Since its beginnings, the Trust has been giving discretionary grants without solicitations for things like class fees, travel budgets, medical expenses, art supplies and the like. However, this is the first time the trust has organized a juried exhibition for money. “Each woman we have granted money to has a different need or reason for validation and financial recognition,” said trust spokesperson Carrie Grant. However, she said, “We have lost a few art galleries in the past several years and women have fewer places to show. We thought that an exhibit was a great way to allow all women artists in Humboldt County an opportunity to show their work.”

 

The juried show is also the first all-women art show at the museum. There was no entry fee for artwork and were shocked to receive 234 entries — more than double their expectation and the largest return on call for entries Humboldt Arts Council Executive Director-Curator Jemima Harr has seen in her 18 years with the museum. “To me, this is really uniting women artists in this community and that’s what it’s all about.” She added working with the trust on the exhibit has been an honor. “And to finally get artists and visitors coming in again the way we did before the pandemic is fabulous,” said Harr.

 

The exhibit’s call-for-entries drew works of art from all genres: paintings, textiles, ceramics, sculptures and more. The job of narrowing the field fell to judge and Humboldt-based abstract painter Joan Gold, herself a past grant recipient. “Joan is kind of the matriarch of women artists in Humboldt County,” said Grant, noting the museum staff and others working on the show are all women.

 

Gold walked slowly among them, considering and categorizing each piece with a sticky note.  She knew what she was looking for but wanted to give each piece the study it was due.

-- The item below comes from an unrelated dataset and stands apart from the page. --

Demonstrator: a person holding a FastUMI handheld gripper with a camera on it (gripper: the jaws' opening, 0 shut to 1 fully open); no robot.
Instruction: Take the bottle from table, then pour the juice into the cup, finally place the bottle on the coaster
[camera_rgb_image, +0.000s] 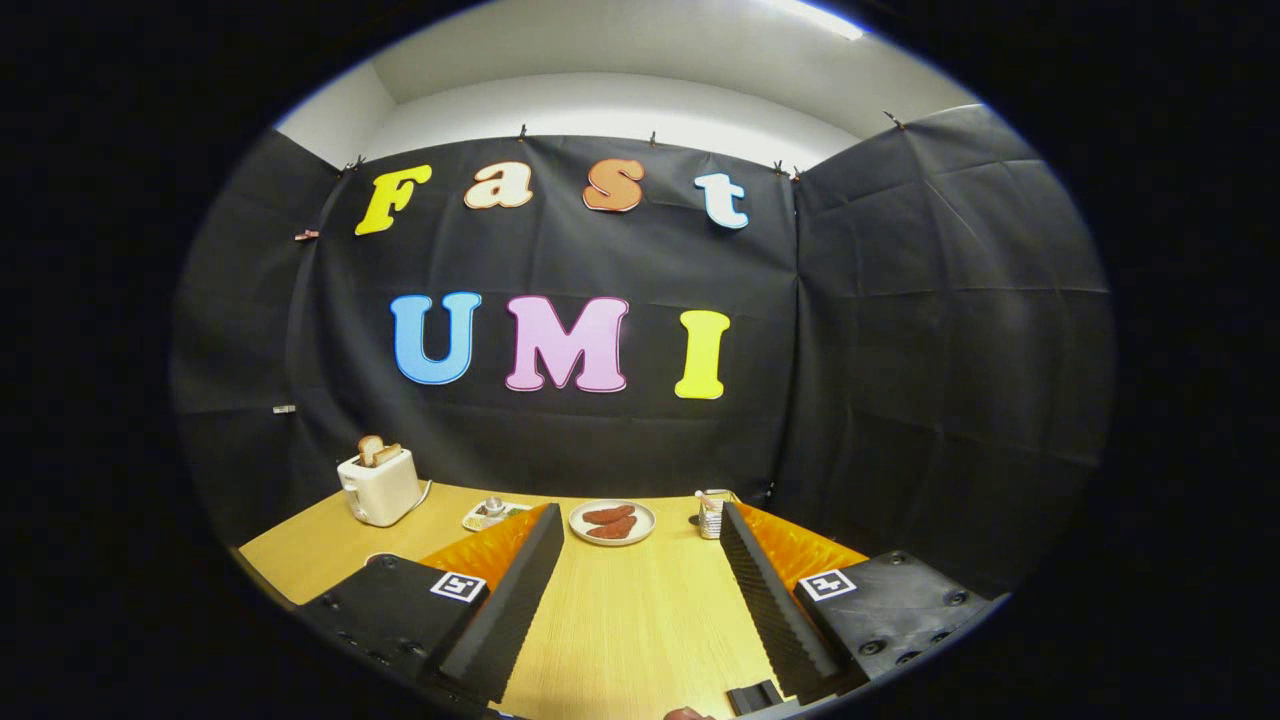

Color and use of paint and textures were priorities, and Gold was clear the winning pieces had to have intention and vision; they could not be “accidental” pieces. Additionally, they had to represent Nickelsen’s legacy in a way that felt fitting.

 

In the end, Gold selected 11 winners whose awards were presented during an Aug. 6 reception at the museum. The ten Ingrid Nickelsen Trust $500 award winners are: Trixie Galletti, Lori Goodman, Sherry Hazelton, Cheryl Peterson Rau, Laura Corsiglia, Anna Oneglia, Christy Tjaden, Shoshana McAvoy, Naomi Ruth Olsen and Carol Anderson. The winning pieces are all unique and represent different mediums – including Goodman’s hanging sculpture ‘knots, sticks, and stories” and Tjaden’s more abstract painting “Nostalgia as Landscape: Wandering in a Long Forgotten Love Song, She Found Two Snakes Where Once She Believed There Was A Road” – but each one exudes a richness of color and attention to detail reminiscent of Nickelsen.

 

 The Juror’s Choice Award for $1,000 went to ceramicist Annakatrin Burnham, for her 2022 sculpture “Generations.” A complex cubic ceramic sculpture that hints of a crab pot in shape and nature, Generations is sublimely crafted with layers of texture and color that connect well to Nickelsen’s work.  In expressing her gratitude, Burnham said the show “is a testament to our thriving community of women artists … I am both humbled and inspired even just sharing this vibrant space with so many of Humboldt’s talented women artists.”

 

The Morris Graves Museum of Art hosts Ingrid Nickelsen Trust Juried Exhibition: Celebrating 15 Years of Ingrid Nickelsen’s Legacy and Use This Map to Help You Explore: The Landscapes of Ingrid Nickelsen through Sept. 16, 2022.